For the past 5 months, this hasn't included ice-cream, because, at least in SA supermarkets, ice-cream is full of strange, strange ingredients, and cream is not one of them.
So, for my birthday, Eug bought me an ice-cream maker and so began our ice-cream making.
A Cost-Benefit Analysis
- The cost of the ice-cream maker is R600
- The cost of a 1L-2L batch of home made ice-cream is R10-R20, depending on your source of cream, yoghurt, or milk.
- The cost of 2L of ice-cream in the supermarket is about R40-R60, if you buy a single serving at a nice ice-cream shop it can cost R30. Steers Ice-cream with dip is R10/serving.

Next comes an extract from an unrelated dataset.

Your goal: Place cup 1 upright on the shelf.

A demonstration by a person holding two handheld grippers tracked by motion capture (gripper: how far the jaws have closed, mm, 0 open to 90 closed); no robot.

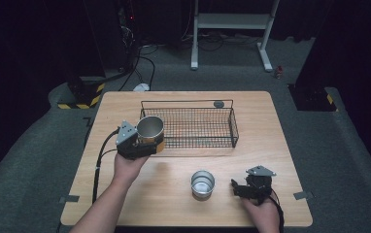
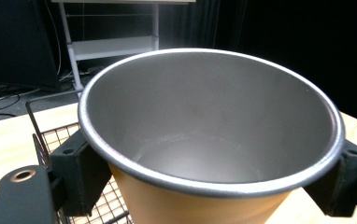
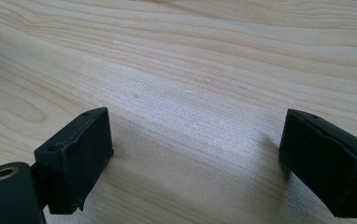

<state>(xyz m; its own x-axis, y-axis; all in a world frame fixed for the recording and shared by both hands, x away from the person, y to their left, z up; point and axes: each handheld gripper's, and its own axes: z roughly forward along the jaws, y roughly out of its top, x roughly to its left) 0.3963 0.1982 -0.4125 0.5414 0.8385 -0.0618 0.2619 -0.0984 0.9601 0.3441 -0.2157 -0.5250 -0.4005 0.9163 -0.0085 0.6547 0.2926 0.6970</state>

- Depending on how often you get ice-cream from these different sources, your break-even point may be earlier or later. I think we'll break even at about 30 weeks, which seems like a reasonable point.
Intangible Costs: Storage
- After being super careful about getting appliances, we have another appliance. oh well. It's a fun one.
Hard-to-calculate Benefits: Health
- The store-bought ice-cream didn't make us feel particularly good, so the ice-cream we're making in the ice-cream maker feels and tastes tons, tons better.
- We're able to drastically reduce the amount of sugar in our dessert, without feeling deprived. I have a major sweet tooth and I'm surprised by how much it can be satiated without processed sugar now:
My favorite ice-cream/frozen yoghurt recipe so far doesn't have any sugar. It's
- 3 bananas
- about a cup of plain whole milk yoghurt
- A little less than a cup of milk.
It's surprisingly sweet and lovely. Although we don't always have cream in the house, we usually do have plain yoghurt, which I try to make from scratch. When the yoghurt is made from scratch, the cost of the ice-cream is really, really low- less than R10 for 4-6 servings.